(The Return of) Ignatz, by Sam Heldman

Sunday, September 08, 2002

Labor Continuing to lean on Two Tears in a Bucket for my blogtopics, I'm going to talk about strikes and lockouts for a minute. The big news on the West coast docks, as discussed by the links compiled by Ann at Two Tears and also in this link courtesy of Nathan Newman is that the Administration is talking about sending in the military to scab if there's a strike.

So let's back up for a minute to talk about labor law, because this will then shed light on what the Administration is trying to do rhetorically.

When there is no current collective bargaining agreement in force, either side can use what we labor lawyers sometimes call the "economic weapons" in order to try to bend the other side to its will. The weapon in labor's arsenal is the strike: "We won't work for what you're offering! We're leaving en masse -- if you want us back, buckle." The weapon in management's arsenal is the lockout: "if you won't take what we're offering, then there's no work to be done here and no pay! Go home until you buckle!" There are lots of intricacies as to what precise tactics are permissible in given types of situations, but those are the outlines.

So, let's imagine that you are the President and you are sincerely neutral as between labor and management but you don't want any work stoppage -- neither strike nor lockout. Do you accomplish your sincerely neutral goal by preparing to send in the military to do the work on the docks? NO! First of all, that only addresses one side of the situation; it only deters a strike, and does nothing to deter a lockout. It treats labor as "the problem", not management. And notice -- reading the stories that Ann and Nathan have linked to -- that the party threatening to shut down the docks is Management, threatening a lockout. It is even conceivable that what will happen is that management will lockout the union-represented employees and THEN the Administration will send in the troops to scab. Unfathomably unfair, and unlawful -- but conceivable.

Second, if the President thinks that it's really necessary that the government halt a work stoppage in order to avoid a national emergency -- whether the work stoppage is a strike or a lockout -- he has the same legal tool at his disposal no matter whether it's a strike or a lockout: the provisions of 29 U.S.C. sec. 176 through 180. (Go here and scroll down to the part on national emergencies). I wouldn't like it if the Administration stopped a strike in that way. I wouldn't think it good policy or good law -- but such an order could put an end to a strike OR a lockout, at least long enough to get the parties to an agreement. And those sections of the statute specifically say that they can be used against either strikes or lockouts (if it's a real national emergency; if it's not, the government has to keep its nose out of the situation).

So why are we being told that the military is being prepared to scab? The worst case scenario is the one I mentioned above -- that it will be management that uses its economic weapon, the lockout, and rather than stopping it under the Taft-Hartley Act, the military actually steps in to help management in that. The best case scenario is that this is merely Karl Rove stuff: theater, designed to make us all believe that Labor is The Problem, that management's talk of a lockout is somehow fundamentally different from and better than rumblings about a strike or slowdown, and that the only people strong enough to stand up to a bunch of union thugs is the military.

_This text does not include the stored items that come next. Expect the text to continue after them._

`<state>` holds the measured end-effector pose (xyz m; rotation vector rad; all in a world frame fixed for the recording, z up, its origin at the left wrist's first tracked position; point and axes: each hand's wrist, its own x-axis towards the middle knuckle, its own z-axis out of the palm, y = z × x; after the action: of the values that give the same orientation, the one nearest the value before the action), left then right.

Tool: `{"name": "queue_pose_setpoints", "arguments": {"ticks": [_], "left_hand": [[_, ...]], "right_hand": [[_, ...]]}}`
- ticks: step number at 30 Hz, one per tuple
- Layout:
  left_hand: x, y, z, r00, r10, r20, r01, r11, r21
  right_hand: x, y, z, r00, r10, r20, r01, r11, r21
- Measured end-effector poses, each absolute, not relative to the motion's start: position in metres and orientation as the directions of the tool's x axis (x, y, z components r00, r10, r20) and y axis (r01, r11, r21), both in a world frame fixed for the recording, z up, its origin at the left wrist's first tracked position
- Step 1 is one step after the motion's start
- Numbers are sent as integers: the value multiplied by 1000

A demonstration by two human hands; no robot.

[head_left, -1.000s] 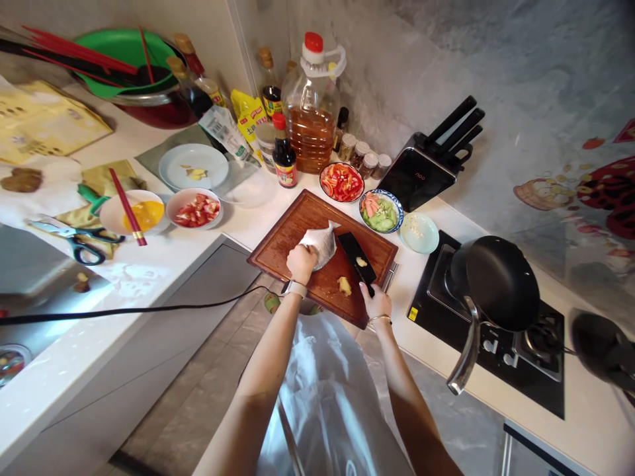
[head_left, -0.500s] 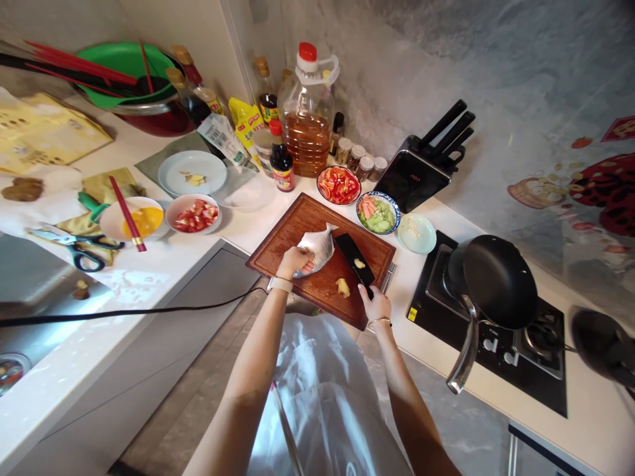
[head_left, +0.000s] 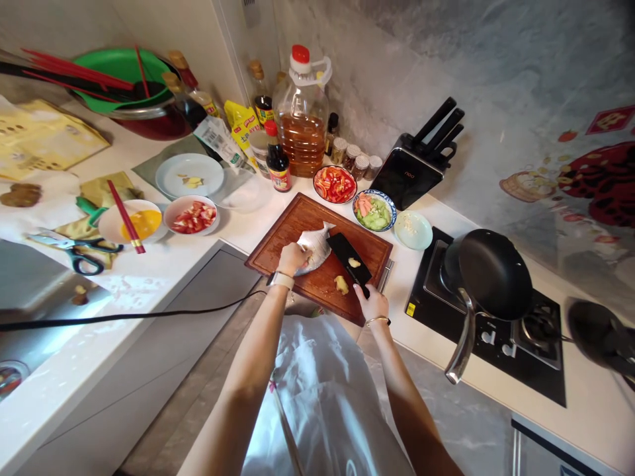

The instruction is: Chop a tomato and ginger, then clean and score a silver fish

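A silvery fish lies on the brown wooden cutting board, its tail toward the back. My left hand is at the front end of the fish, fingers curled; whatever they pinch is hidden. My right hand grips the handle of a black cleaver, whose wide blade lies flat over the board, right of the fish. A pale ginger slice rests on the blade. A bigger piece of ginger sits on the board between my hands.
Behind the board stand bowls of red peppers and mixed vegetables, a sauce bottle and a knife block. At right, a black pan sits on the stove. Tomato and egg bowls and scissors are at left.
The view has shifted slightly. My left hand's fingers have curled further down at the fish. The cleaver stays in my right hand beside the fish, the ginger slice still on it.
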<state>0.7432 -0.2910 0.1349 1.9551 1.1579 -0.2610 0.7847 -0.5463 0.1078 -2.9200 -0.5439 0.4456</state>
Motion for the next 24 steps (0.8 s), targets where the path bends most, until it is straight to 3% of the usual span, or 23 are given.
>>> {"name": "queue_pose_setpoints", "arguments": {"ticks": [3,7,12,15,20,24], "left_hand": [[741,-322,141,667,697,-264,710,-485,511],[749,-366,140,932,360,40,279,-785,553],[764,-380,134,979,198,39,159,-877,453],[766,-373,133,990,140,18,114,-868,483],[765,-320,131,962,234,141,111,-806,581],[770,-262,120,987,158,20,122,-834,538]], "right_hand": [[782,-547,111,893,386,-231,354,-920,-171],[780,-550,113,884,431,-181,407,-900,-157],[776,-553,121,865,471,-174,452,-881,-139],[775,-556,122,871,449,-201,429,-893,-136],[781,-569,113,903,367,-223,342,-929,-142],[784,-580,110,920,321,-226,290,-944,-157]]}}
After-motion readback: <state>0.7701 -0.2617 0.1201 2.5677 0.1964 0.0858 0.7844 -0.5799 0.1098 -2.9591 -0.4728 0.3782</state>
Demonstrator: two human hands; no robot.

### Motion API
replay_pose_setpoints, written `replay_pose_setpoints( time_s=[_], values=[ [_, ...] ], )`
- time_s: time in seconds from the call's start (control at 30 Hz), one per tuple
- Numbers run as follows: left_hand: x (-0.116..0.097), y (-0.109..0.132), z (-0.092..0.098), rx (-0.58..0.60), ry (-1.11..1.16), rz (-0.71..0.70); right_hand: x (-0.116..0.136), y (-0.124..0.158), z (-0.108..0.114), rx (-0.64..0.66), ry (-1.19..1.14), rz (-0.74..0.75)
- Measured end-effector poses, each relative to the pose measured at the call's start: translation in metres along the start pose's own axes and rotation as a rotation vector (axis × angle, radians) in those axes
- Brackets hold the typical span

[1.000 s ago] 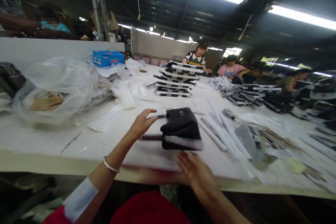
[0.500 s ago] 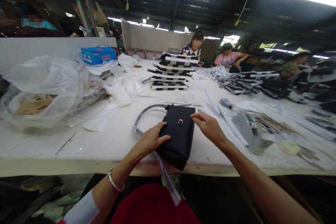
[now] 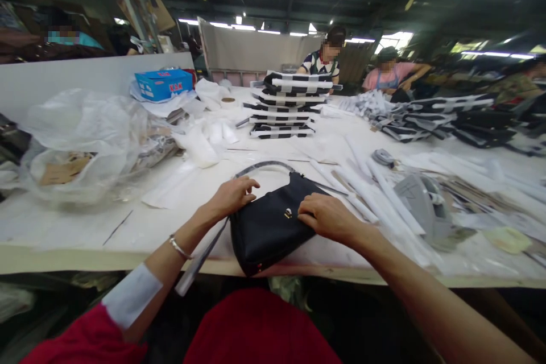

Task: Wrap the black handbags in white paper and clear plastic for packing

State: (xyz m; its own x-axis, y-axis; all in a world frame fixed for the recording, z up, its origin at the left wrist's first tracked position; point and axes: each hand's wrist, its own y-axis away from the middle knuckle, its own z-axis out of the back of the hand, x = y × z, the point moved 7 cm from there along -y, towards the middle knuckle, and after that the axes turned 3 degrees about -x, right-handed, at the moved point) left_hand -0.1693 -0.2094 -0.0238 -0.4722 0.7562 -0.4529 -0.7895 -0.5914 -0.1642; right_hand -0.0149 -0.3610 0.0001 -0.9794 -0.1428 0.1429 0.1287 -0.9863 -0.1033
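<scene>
A black handbag (image 3: pixel 268 227) with a small gold clasp lies slantwise near the front edge of the white table. Its wrapped handle (image 3: pixel 268 165) arcs out behind it, and a wrapped strap end (image 3: pixel 200 264) hangs over the table edge on the left. My left hand (image 3: pixel 234 196) is at the bag's upper left edge, thumb and bent fingers apart, gripping nothing I can see. With curled fingers, my right hand (image 3: pixel 324 215) grips the bag's right side beside the clasp; its fingertips are partly hidden.
Behind the bag rises a stack of black-and-white wrapped pieces (image 3: pixel 285 116). A clear plastic bag (image 3: pixel 85 142) and a blue box (image 3: pixel 164 85) stand left. White strips (image 3: pixel 392 196) and a grey tape dispenser (image 3: pixel 420 207) lie right. Co-workers (image 3: pixel 326 57) sit across the table.
The handbag has turned, its bottom end swinging left, and the strap end has moved left. My left hand has shifted up and left; my right hand has closed on the bag's side.
</scene>
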Motion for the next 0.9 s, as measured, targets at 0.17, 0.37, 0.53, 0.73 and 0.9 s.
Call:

Either way, it's an outrage.

UPDATE: It occurs to me, after breakfast, that there's a third possibility as to why the military is being prepared to scab: that the Administration does not believe that a dock strike would actually come within the legal definition of a national emergency, in the sense relevant here -- thus making resort to the President's Taft-Hartley powers (discussed above) unavailable as a matter of law -- but the Administration wants to physically intervene in favor of management in this labor dispute anyway. It should go without saying that, if this is what they're up to, it's unlawful.

UPDATE UPDATE: It also occurs to me that I should say a little more to explain my assertion that sending in the military to do the scab work, after mgmt locks out the union-represented workers, would be grotesquely unfair. Part of the reason is that, in labor relations, each side's weapon is also somewhat painful to itself. This is what keeps the weapons from being overused and is what tends to bring the parties back to the table more quickly: a strike hurts the company, but it's also somewhat hard on the workers who are on strike, and a lockout hurts the workers but it also in various ways hurts the company that imposes it. If the President supplies scabs during a lockout, though, he's making management's weapon (the lockout) much stronger: it would hurt labor just as it would in the normal course, and (by virtue of the military intervention) would not have the usual backfire-effect on management (because work would continue thanks to the scabs). So, again, taking such action -- rather than the action that the law might arguably allow if federal intervention is warranted at all, which is to seek an injunction against a work stoppage under Taft-Hartley -- would be a radical intervention on the side of managment. We'll see if it happens.